▶ **Exercise objective**: Restate the listing word for word. Stop at the line that holds "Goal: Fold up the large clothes", include it, and leave out all pictures.

▶ **Information provided**:
++++++

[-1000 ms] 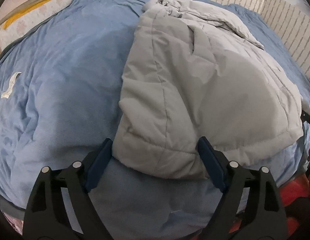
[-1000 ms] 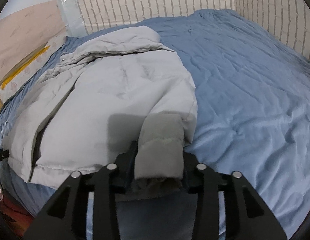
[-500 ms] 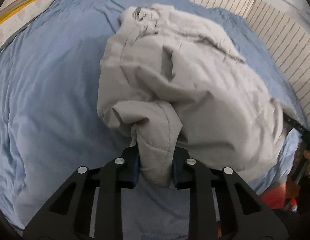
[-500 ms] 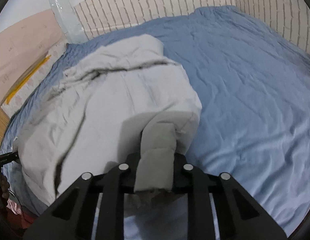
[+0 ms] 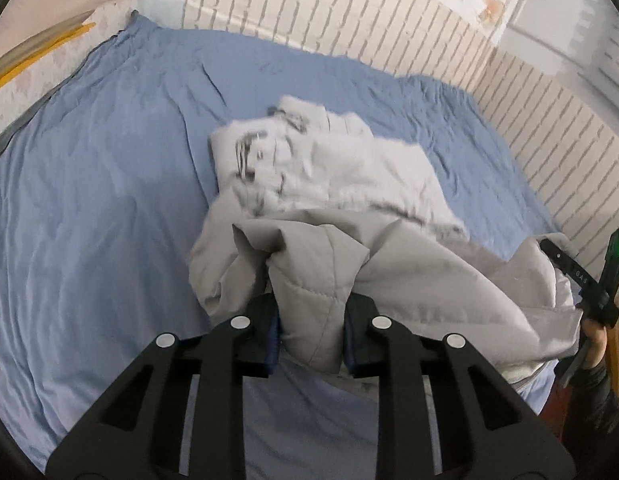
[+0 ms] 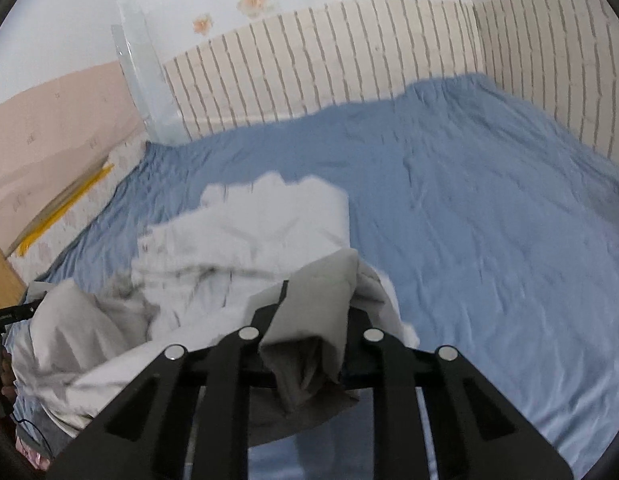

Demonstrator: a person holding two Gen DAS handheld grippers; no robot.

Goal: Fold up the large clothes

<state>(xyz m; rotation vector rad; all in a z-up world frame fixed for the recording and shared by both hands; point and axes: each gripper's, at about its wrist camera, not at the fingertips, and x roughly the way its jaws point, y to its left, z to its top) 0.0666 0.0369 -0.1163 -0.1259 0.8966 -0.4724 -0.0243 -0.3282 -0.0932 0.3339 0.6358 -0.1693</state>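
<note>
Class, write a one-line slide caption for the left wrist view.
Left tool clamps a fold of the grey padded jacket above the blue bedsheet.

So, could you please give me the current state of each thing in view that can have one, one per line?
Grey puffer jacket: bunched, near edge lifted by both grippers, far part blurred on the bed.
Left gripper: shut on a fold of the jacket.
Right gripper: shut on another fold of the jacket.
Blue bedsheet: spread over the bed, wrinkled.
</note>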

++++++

▶ **Written response**:
[-1000 ms] 
[-1000 ms] 
[-500 ms] 
[-500 ms] 
[+0 ms] 
[+0 ms] 

Demonstrator: a person holding two Gen DAS handheld grippers; no robot.

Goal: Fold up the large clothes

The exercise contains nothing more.